Checkpoints containing only rng_state.pth

JoeExotic · May 15, 2021, 6:01pm

Hi guys,
I’m trying to train a model based on HuggingFace (Pytorch backend) and I have a problem and I was hoping that I might get some help here (there was no answer on HF unfortunately). After a certain number of steps (~8000) my checkpoints only contain a rng_state.pth file:

** Marker unrelated **

Why could this be the case? I sync my checkpoints automatically to resum training if Colab Crashes.
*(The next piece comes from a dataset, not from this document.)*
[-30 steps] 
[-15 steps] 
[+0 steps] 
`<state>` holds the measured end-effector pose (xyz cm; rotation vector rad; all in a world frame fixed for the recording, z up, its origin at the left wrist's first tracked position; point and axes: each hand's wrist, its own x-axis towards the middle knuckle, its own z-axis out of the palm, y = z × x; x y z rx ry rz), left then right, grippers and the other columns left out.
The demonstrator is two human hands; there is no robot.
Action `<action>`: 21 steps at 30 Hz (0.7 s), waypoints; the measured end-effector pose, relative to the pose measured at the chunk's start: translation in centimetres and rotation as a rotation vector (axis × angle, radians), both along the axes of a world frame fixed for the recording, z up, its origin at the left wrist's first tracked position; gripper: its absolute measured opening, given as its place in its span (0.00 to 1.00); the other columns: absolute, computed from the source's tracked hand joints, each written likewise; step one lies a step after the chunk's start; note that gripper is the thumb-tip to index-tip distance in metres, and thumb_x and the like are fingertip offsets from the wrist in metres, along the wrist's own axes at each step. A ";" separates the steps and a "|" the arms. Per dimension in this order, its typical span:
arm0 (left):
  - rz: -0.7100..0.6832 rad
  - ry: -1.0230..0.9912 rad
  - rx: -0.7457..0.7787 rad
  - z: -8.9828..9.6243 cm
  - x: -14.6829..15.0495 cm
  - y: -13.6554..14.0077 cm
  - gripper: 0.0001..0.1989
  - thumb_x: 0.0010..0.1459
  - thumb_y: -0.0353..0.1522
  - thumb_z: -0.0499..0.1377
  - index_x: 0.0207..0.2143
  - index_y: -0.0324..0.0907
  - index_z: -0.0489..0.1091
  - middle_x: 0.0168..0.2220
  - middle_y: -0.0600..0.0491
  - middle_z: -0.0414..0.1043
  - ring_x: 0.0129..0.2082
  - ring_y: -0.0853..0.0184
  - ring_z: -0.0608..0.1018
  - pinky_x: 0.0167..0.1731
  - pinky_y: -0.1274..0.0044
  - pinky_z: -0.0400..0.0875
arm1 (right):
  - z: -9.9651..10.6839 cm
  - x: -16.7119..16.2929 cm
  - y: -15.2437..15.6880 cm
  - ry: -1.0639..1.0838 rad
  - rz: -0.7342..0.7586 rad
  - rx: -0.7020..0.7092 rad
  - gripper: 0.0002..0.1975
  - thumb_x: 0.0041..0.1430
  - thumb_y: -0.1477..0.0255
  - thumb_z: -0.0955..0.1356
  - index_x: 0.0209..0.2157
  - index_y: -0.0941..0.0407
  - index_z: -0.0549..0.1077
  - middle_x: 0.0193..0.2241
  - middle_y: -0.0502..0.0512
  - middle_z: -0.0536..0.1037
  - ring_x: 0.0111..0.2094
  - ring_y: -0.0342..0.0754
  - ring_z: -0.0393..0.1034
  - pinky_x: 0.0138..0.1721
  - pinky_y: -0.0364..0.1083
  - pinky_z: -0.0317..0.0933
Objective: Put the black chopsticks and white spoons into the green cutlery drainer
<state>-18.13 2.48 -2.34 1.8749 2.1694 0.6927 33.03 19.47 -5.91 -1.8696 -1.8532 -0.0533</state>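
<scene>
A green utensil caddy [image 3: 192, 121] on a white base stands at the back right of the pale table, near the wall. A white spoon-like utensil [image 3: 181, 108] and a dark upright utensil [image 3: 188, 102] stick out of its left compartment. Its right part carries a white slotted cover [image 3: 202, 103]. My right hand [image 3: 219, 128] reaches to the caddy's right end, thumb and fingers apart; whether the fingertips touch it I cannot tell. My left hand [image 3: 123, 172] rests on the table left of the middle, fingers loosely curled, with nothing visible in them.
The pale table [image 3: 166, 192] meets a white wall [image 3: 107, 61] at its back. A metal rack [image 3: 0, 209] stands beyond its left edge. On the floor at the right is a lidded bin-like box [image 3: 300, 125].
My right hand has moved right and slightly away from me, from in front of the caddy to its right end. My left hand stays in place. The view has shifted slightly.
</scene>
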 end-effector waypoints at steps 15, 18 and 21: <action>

Unfortually out of 22 Checkpoints (1-23k) only the first 6 (1k - 7k) are valid (all required data included).

TrainingArguments(
    output_dir=/share/datasets/output_run, 
    overwrite_output_dir=True, 
    do_train=True, 
    do_eval=True, 
    do_predict=False, 
    evaluation_strategy=IntervalStrategy.STEPS, 
    prediction_loss_only=False, 
    per_device_train_batch_size=20, 
    per_device_eval_batch_size=16, 
    gradient_accumulation_steps=1, 
    eval_accumulation_steps=None, 
    learning_rate=0.0001, 
    weight_decay=0.0, 
    adam_beta1=0.9, 
    adam_beta2=0.999, 
    adam_epsilon=1e-08, 
    max_grad_norm=1.0, 
    num_train_epochs=20.0, 
    max_steps=-1, 
    lr_scheduler_type=SchedulerType.LINEAR, 
    warmup_ratio=0.0, 
    warmup_steps=0, 
    logging_dir=runs/May12_05-06-46_a600ce861ff7, 
    logging_strategy=IntervalStrategy.STEPS, 
    logging_first_step=False, 
    logging_steps=1000, 
    save_strategy=IntervalStrategy.STEPS, 
    save_steps=1000, 
    save_total_limit=3, 
    no_cuda=False, 
    seed=42, 
    fp16=True, 
    fp16_opt_level=O1, 
    fp16_backend=auto, 
    fp16_full_eval=False, 
    local_rank=-1, 
    tpu_num_cores=None, 
    tpu_metrics_debug=False, 
    debug=[], 
    dataloader_drop_last=False, 
    eval_steps=1000, 
    dataloader_num_workers=2, 
    past_index=-1, 
    run_name=cv_sm_1, 
    disable_tqdm=False, 
    remove_unused_columns=True, 
    label_names=None, 
    load_best_model_at_end=True, 
    metric_for_best_model=loss, 
    greater_is_better=False, 
    ignore_data_skip=False, 
    sharded_ddp=[], 
    deepspeed=None, 
    label_smoothing_factor=0.0, 
    adafactor=False, 
    group_by_length=True, 
    length_column_name=length, 
    report_to=['wandb'], 
    ddp_find_unused_parameters=None, 
    dataloader_pin_memory=True, 
    skip_memory_metrics=False, 
    use_legacy_prediction_loop=False, 
    push_to_hub=False, 
    resume_from_checkpoint=None, 
    _n_gpu=1, 
    mp_parameters=
)

Ty in advcane

Edit://
According to the Trainer Output the File are created:

Saving model checkpoint to /share/datasets/output_run/checkpoint-24000
Configuration saved in /share/datasets/output_run/checkpoint-24000/config.json
Model weights saved in /share/datasets/output_run/checkpoint-24000/pytorch_model.bin
Configuration saved in /share/datasets/output_run/checkpoint-24000/preprocessor_config.json

But i could not validate that using File Explorer, ls /share/datasets/output_run/checkpoint-24000/.
I also tried to search on the entire Drive !find / -name optimizer.pt but i could only find pytorch_model.bin etc on the “valid” Checkpoints i mentioned above (1-7k), and there fore only for Checkpoints < 7000.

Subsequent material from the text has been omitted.